When I tell people I live in Iceland, they usually ask me about rotten shark meat before moving on to one of my favorite subjects: books. And they ask specifically about the tradition of the Christmas book flood, which, though I’ve experienced it, I don’t know that much about. For those who aren’t totally sure what the book flood is: imagine that all of the books in your country are published at the same time every year, and that your country isn’t very big (say, 350,o00). They’re published alongside a helpful Book of Books, detailing them all, and accompanied by readings, book launches, and fancy parties with lots of wine and cheese. And then, at the crux of the event – Christmas eve and day – you receive and give books from that outpouring of literary deliciousness (which includes ALL GENRES, even books about horses, cook books, kids books, and, perhaps Monster Books).
That’s the book flood in a nutshell.
But, I’ve really wanted to know the history of this event, and there isn’t a whole lot of info out there.
So I got to work on a little bit of research, which came up short, but here’s what I got!

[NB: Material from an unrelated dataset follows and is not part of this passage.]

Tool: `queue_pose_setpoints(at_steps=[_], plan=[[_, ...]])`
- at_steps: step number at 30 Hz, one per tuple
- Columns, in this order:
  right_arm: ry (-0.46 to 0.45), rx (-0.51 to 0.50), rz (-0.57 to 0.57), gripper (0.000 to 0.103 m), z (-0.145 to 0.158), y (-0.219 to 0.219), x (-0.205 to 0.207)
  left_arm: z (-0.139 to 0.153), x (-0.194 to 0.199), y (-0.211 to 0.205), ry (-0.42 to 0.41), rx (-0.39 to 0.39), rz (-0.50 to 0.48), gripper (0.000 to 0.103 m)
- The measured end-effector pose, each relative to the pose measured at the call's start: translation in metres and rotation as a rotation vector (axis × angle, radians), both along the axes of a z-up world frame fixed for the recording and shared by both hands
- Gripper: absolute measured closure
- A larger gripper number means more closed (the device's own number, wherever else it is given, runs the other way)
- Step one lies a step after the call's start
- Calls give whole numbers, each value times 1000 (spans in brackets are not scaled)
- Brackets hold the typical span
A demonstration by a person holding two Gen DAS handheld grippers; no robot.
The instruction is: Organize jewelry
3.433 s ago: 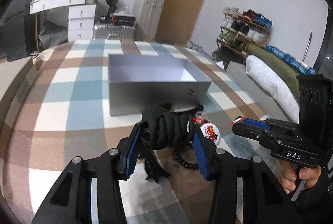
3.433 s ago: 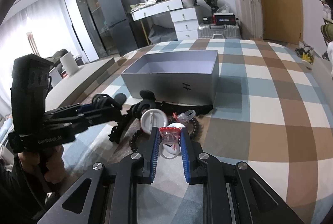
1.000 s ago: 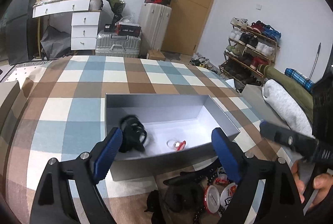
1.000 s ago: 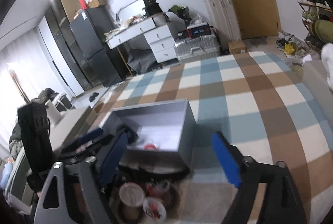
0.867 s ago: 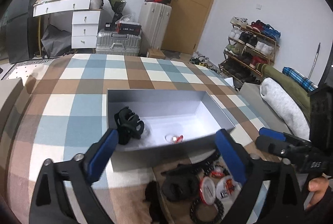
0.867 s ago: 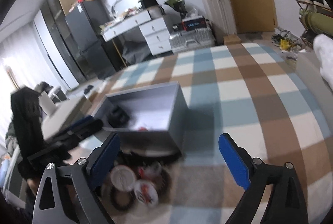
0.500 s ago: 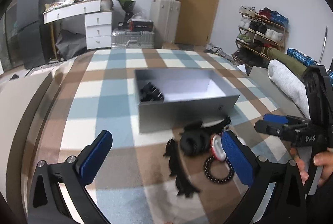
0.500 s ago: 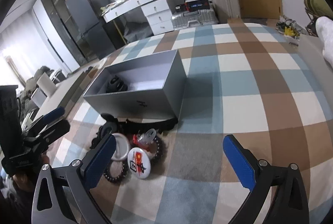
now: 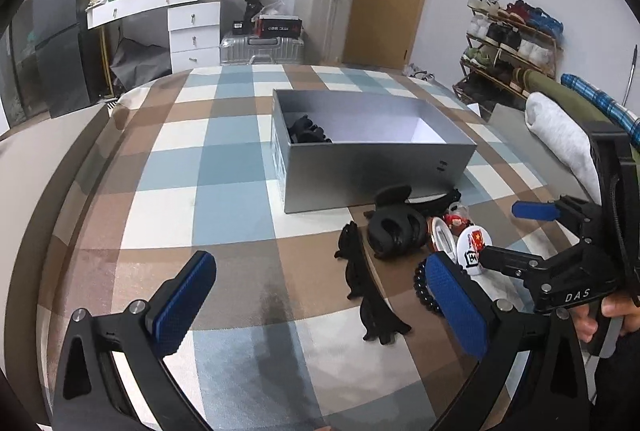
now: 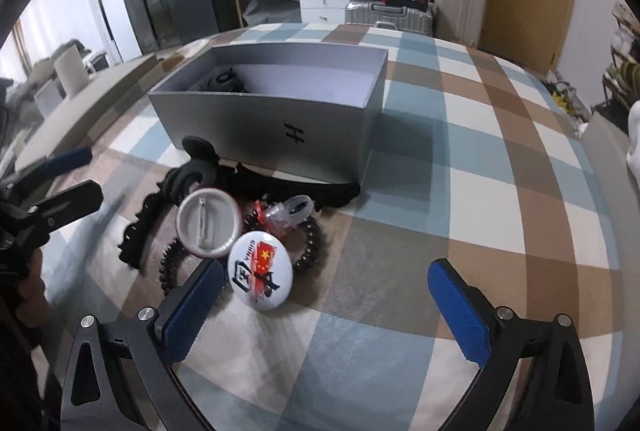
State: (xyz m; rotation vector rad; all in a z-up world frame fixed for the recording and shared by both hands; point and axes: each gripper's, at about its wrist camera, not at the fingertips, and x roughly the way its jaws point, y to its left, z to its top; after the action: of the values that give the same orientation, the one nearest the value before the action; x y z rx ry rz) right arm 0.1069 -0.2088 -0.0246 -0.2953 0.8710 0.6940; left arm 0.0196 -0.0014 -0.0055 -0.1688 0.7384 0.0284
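Here, an open grey rectangular cardboard box (image 10: 280,123) sits on a blue, brown and white checked cloth (image 10: 480,191) spread over a bed. Inside the box, at its left end, lies a black claw hair clip (image 9: 306,129); the rest of the box's white floor that shows is bare.

Just in front of the box's near wall the remaining pieces lie in a loose heap. A round white pin badge lying face down (image 10: 210,223) rests partly against a round white pin badge with a red flag print (image 10: 256,271). Beside them is a small clear plastic piece with red trim (image 10: 286,211), and a black beaded bracelet (image 10: 312,243) loops under and around this group. To the left are a second, larger black claw hair clip (image 9: 396,229) and a long black toothed hair clip (image 9: 366,287) lying flat. A black band-like item (image 10: 296,187) lies along the foot of the box.

The left hand-held gripper (image 9: 320,301) has its blue-padded fingers wide apart with nothing between them, above the cloth left of the heap. The right hand-held gripper (image 10: 324,305) is likewise spread wide and empty, its left pad just beside the flag badge.
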Motion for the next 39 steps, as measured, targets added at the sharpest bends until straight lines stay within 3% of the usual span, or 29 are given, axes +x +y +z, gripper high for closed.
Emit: queue_pose_setpoints(at_steps=[14, 39], plan=[[-28, -100, 19, 0, -13, 13, -8, -8, -1, 1, 36, 1, -5, 1], [-68, -105, 0, 1, -12, 26, -14, -8, 1, 3, 46, -9, 0, 1]])
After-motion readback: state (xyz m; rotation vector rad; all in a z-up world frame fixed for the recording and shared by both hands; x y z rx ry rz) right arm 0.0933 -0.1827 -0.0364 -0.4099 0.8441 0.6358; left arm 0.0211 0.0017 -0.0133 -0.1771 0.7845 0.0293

I wasn’t able to find a clear source that identified the origin of the annual book flood, but I was able to deduce that it began during WWII, when restrictions on imports to Iceland were rather harsh, Icelandic currency couldn´t be used for those imports, and Icelanders weren´t, precisely speaking, affluent or in possession of a multitude of sellable commodities.
But they did have paper, which was one of the few commodities not rationed during the war. And so, rather than stare a piece of paper on Christmas eve, the Icelanders once again took fate into the own hands and printed a flood of books. It isn’t an enormous leap, considering Iceland’s long literary history – of course they’d turn to books when times were tough. It’s ground to stand upon.
The deluge is said to start around November 1 of each year, perhaps marked by the release of the newest Arnaldur Indriðasson thriller. Or maybe it happens when the Bókatíðindi — a literary phone book for the year– appears. Or maybe it’s somewhere in the flurry of poetry and book readings that take place in bookstores and venues across Iceland.
But this year, according to the head of the Icelandic publisher Forlagið, the flood will be somewhat delayed because of an issue at the Finnish printer Finnum, where over 100,000 Icelandic books will be published. The books will need to be reprinted, or repackaged, before the book flood can begin. (Luckily, all of this info came to light on Nov 10, and it now looks like everything is in order).
If you’d like to know where to go to flip through the Book of Books 2017, head here.
In conclusion, it was not born as a Card-Company style holiday, but rather it grew organically out of a sincere desire to share with your loved ones.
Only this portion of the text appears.